The Valley’s self-appointed media critics can by turns seem disingenuous and naïve. For people who literally think in binary, they’ll have conniptions over an article that elides some small nuance yet be blithely imprecise in ascribing fault to “the media” and “the New York Times.” They routinely fantasize journalistic motivations that are either outdated (“clickbait”) or unrecognizable to any working reporter (suggesting that journalists want to take down tech people because they’re business competitors). If journalists seem to come with agendas, it’s in part, suggests Paul Carr, co-founder of the news site Techworker,  because these VCs don’t give much credence to values or perspectives that are not their own: “They do not like anybody telling them anything they’re doing is bad, because most of them have never invested on the basis of whether anything is good or bad. They’ve invested based on returns and growth. Morality is something new and faddish to them.” Srinivasan regularly talks about replacing “corporate journalists” with “citizen journalists,” by which he seems to mean bloggers, possibly crowdfunded with bitcoin and publishing to the blockchain, which sounds intriguing but falls apart if you think about it for more than one minute.

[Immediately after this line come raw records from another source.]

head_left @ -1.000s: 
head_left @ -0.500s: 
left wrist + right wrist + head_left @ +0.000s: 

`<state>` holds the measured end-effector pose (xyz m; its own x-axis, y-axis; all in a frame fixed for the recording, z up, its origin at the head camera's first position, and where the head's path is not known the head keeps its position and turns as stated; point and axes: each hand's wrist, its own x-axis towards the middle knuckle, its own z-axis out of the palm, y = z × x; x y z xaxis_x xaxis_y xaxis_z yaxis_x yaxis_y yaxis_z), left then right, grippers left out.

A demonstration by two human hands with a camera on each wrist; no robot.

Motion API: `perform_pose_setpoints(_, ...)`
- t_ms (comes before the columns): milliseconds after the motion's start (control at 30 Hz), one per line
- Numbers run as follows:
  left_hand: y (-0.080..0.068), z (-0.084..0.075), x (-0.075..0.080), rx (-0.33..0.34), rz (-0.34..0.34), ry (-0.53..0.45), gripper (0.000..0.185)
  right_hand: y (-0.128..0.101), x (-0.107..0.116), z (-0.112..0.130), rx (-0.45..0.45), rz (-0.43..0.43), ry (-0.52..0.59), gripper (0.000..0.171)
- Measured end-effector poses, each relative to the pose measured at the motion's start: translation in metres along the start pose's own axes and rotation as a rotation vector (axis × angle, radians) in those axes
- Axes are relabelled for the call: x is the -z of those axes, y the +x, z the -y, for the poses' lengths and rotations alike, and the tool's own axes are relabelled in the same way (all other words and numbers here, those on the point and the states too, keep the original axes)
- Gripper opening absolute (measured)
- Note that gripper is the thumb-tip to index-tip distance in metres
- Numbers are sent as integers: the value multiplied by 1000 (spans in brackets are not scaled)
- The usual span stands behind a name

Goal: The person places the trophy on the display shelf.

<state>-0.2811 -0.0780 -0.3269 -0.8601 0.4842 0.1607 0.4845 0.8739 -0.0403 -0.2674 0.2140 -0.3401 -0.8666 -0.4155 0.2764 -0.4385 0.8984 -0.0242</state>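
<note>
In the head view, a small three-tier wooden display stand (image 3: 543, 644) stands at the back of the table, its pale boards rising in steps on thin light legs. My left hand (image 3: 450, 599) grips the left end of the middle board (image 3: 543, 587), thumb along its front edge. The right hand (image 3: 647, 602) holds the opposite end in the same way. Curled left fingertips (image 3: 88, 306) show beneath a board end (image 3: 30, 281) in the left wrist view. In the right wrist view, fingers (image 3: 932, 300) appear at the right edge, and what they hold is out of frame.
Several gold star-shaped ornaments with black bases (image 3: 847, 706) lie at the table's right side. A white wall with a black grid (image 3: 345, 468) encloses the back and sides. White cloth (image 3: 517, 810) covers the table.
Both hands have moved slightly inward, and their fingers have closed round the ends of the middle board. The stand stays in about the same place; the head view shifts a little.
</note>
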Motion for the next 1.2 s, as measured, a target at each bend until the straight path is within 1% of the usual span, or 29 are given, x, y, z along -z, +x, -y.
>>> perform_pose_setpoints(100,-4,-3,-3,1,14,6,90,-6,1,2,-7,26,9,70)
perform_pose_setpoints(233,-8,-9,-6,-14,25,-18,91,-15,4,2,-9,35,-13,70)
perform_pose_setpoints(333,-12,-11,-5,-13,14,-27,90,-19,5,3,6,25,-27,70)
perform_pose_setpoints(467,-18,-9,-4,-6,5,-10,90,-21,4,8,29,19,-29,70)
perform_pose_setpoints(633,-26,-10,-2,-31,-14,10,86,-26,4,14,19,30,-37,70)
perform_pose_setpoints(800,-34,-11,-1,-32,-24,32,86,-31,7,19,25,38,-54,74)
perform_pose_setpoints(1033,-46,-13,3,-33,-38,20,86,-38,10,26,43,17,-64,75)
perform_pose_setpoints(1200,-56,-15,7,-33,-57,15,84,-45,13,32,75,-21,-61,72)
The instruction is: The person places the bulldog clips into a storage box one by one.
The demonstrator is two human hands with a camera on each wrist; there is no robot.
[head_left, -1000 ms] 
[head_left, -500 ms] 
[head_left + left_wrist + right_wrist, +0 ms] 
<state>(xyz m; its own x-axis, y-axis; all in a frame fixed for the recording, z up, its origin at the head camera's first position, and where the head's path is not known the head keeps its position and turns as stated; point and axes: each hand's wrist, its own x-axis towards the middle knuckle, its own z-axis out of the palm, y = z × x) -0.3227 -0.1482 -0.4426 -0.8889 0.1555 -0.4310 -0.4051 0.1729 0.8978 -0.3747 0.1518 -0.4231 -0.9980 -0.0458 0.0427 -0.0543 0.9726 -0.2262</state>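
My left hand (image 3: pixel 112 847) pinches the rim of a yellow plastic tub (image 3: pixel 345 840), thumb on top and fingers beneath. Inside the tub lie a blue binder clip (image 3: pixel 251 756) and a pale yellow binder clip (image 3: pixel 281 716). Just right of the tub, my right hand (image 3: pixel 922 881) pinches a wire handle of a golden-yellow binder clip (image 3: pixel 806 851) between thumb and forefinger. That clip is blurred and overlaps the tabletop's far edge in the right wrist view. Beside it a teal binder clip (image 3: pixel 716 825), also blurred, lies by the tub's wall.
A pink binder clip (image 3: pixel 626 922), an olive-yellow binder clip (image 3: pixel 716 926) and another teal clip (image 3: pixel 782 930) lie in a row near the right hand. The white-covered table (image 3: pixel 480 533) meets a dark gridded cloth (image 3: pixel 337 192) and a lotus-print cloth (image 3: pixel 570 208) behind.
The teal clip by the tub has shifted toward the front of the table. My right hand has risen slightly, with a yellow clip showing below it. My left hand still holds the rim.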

“Once you’ve made that money and had that prestige — I’ve noticed this is a trait of certain billionaire entrepreneurs — the only thing you have left to play for is what people say about you,” says one media-company CEO. “So that becomes the most important thing, and God forbid someone questions your legacy in all this.”

Let’s walk for a moment in another man’s Allbirds.

One senses, beneath the attacks from some of the tech big shots, the sting of personal grievance. Thiel may have been the one who put money on the line to avenge himself, bankrolling Hulk Hogan’s lawsuit against Gawker and putting it out of business, but many of the most prominent media haters were also targets of Valleywag, its tech-focused spinoff blog.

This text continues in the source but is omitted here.